" L'art de persuader (...) repose sur une considération superficielle des rapports mutuels des concepts ; ceux-ci, de plus, ne sont définis que dans un sens favorable au but qu'on se propose. Voici l'artifice auquel on recourt d'ordinaire : lorsque la sphère du concept que l'on considère n'est comprise qu'en partie dans une seconde, et l'est aussi partiellement dans une autre toute différente, on la donne pour contenue totalement ou dans l'une ou dans l'autre, selon l'intérêt de celui qui parle. Traite-t-on de la passion, par exemple, on peut à volonté en faire rentrer l'idée ou dans le concept de la force la plus puissante, de l'agent le plus énergique qui soit au monde, ou, au contraire, dans le concept de la déraison, qui lui-même se trouve renfermé dans celui de faiblesse et d'impuissance. On peut, en se servant toujours du même procédé, l'appliquer à chacun des concepts qu'amène la suite du discours.
Presque toujours, dans la circonscription d'un concept, se trouvent plusieurs sphères d'autres idées dont chacune contient quelque chose du domaine du premier concept, mais avec une compréhension propre beaucoup plus étendue ; de celle-ci on a soin de ne mettre en évidence que la sphère où l'on veut faire entrer le premier concept, en omettant et en dissimulant toutes les autres. C'est sur un tel escamotage que sont fondés, à vrai dire, tous les artifices de la persuasion et les sophismes les plus subtils.
(...) J'ai pris pour exemple le concept de voyage. Sa sphère empiète sur celle de quatre autres, sur chacune desquelles l'orateur peut insister à son gré ; celles-ci, à leur tout, pénètrent dans d'autres, quelquefois dans deux ou trois en même temps, à travers lesquelles celui qui parle peut se diriger, comme s'il n'avait pas d'autre voie, pour arriver finalement au bien ou au mal, selon le but qu'il se propose.

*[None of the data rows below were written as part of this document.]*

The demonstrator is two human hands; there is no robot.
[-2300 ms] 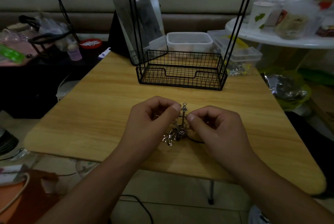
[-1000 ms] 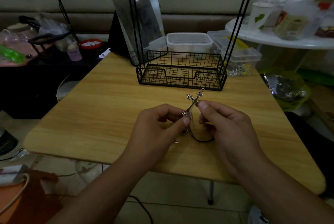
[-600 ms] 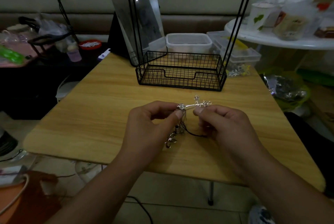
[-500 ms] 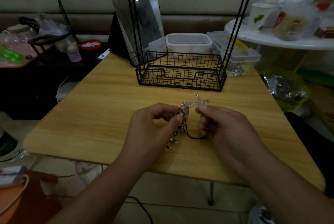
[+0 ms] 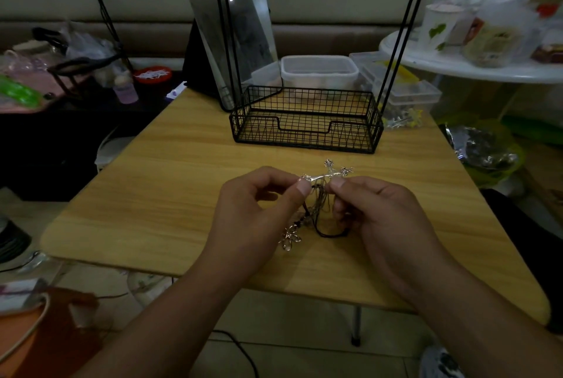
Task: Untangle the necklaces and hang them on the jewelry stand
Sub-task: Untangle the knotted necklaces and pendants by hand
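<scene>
A silver cross pendant (image 5: 327,175) lies sideways just above the wooden table (image 5: 170,182), pinched at its foot by my left hand (image 5: 259,210) and near its crossbar by my right hand (image 5: 384,213). Tangled chains and a black cord (image 5: 330,233) hang between the hands to the tabletop. A silver flower pendant (image 5: 289,239) dangles at the bottom of the tangle beside my left hand. The black wire jewelry stand (image 5: 306,121) stands behind, with its basket base and two upright rods; its hooks show at the top edge.
A tilted mirror (image 5: 231,30) leans behind the stand's left rods. Clear plastic boxes (image 5: 320,71) sit at the table's far edge. A white side table (image 5: 475,68) with cups and bags is at the right. Clutter fills a dark shelf (image 5: 61,94) at the left.
The cross pendant, upright between my fingertips at first, has been tipped sideways and lifted a little. The flower pendant and cord now hang lower under my hands.
</scene>
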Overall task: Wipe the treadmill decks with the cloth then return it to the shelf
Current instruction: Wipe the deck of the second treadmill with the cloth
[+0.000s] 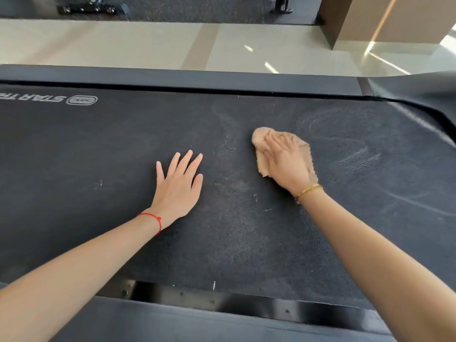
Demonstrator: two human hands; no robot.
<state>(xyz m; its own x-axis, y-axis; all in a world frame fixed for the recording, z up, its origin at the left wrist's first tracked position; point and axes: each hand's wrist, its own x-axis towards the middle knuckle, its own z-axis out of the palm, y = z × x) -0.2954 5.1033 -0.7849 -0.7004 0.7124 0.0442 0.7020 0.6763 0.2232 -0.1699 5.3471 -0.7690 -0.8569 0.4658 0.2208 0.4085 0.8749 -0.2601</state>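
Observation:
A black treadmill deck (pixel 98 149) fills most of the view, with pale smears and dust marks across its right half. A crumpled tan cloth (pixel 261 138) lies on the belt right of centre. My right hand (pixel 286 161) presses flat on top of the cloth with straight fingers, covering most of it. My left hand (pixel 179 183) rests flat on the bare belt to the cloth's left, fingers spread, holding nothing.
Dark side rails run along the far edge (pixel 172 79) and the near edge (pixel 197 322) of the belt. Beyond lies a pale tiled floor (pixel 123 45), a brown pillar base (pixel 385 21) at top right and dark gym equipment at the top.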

Il importe seulement, en passant d'une sphère à l'autre, d'aller toujours du centre (représenté par le concept principal) à la périphérie, sans jamais revenir sur ses pas. On peut, selon le faible de l'auditeur, présenter cette sophistique soit dans un discours suivi, soit dans les formes rigoureuses du syllogisme." (Schopenhauer, Le monde comme volonté et comme représentation, P.U.F, p.82-83)
Par exemple, voyager est onéreux (la sphère du concept de voyage empiète sur la sphère du concept d'onéreux), ce qui est onéreux ruine, ce qui ruine cause l'indigence, ce qui cause l'indigence est mauvais, donc voyager est mauvais.
Inversement voyager chasse l'ennui, ce qui chasse l'ennui réjouit, ce qui réjouit est agréable, ce qui est agréable est bon, donc voyager est bon.
Je n'ignore pas que la mise en garde schopenhauerienne aujourd'hui peut paraître excessive par son exigence, car combien d'élèves ont une maîtrise lexicale assez étendue pour être en mesure d'aligner ces chaînes conceptuelles ?
Mais si on n'est pas apte linguistiquement à avoir ces associations d'idées que Schopenhauer condamne, on n'a pas non plus la capacité d' explorer ces possibilités conceptuelles afin de chercher ce qui en elles peut être vrai.
Si la maîtrise de la langue n'est pas une condition suffisante de la réflexion philosophique, elle en est une condition nécessaire et on trompe gravement l'élève en lui faisant croire que ce qui compte avant tout, c'est son désir de réflexion...
On mesure alors le danger de vouloir initier à la philosophie à des niveaux où l'apprentissage du français n'est pas encore une affaire réglée.